"""

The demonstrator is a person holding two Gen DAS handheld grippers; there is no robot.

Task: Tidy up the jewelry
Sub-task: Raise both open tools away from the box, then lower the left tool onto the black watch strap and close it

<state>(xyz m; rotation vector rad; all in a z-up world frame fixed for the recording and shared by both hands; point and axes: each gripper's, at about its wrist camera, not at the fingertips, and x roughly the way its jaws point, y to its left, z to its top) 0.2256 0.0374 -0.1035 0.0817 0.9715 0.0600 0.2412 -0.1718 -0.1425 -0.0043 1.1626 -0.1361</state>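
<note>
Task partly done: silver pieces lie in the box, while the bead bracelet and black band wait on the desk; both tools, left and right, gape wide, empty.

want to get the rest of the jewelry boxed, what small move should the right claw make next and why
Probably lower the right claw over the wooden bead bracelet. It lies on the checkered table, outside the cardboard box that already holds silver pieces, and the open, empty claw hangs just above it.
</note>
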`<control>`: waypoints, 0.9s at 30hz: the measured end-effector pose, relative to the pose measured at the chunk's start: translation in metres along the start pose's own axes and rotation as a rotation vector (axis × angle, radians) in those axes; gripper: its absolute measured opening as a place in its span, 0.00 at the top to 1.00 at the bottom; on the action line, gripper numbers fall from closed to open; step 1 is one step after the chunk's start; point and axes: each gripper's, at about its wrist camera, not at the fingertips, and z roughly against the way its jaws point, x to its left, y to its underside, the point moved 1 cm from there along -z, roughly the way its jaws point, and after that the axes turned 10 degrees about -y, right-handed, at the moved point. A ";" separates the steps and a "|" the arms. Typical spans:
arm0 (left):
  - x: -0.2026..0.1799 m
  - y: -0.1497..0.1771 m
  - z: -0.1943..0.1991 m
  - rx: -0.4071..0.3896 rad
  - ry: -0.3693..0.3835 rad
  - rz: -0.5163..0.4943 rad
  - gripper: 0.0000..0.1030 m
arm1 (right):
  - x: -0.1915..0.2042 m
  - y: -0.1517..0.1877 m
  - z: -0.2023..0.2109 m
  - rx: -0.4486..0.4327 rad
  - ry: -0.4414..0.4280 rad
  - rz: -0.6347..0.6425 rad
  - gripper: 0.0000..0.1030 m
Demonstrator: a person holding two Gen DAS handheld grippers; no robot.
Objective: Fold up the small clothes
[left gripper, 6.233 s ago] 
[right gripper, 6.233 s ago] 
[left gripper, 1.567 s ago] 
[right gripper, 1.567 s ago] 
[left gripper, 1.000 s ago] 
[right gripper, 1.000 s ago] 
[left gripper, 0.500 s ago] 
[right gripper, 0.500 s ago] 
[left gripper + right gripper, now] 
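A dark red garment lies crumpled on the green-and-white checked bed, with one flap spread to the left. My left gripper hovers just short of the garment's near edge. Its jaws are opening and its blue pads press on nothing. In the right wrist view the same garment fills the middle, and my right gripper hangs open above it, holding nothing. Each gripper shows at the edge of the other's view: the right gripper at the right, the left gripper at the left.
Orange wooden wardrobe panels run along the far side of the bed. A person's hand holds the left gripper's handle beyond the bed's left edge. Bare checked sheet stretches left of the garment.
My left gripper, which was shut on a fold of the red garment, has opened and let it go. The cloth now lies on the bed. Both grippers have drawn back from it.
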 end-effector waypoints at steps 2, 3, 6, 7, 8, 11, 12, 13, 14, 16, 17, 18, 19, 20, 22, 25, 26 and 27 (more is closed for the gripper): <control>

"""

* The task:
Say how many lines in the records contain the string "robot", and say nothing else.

* Result for this task:
2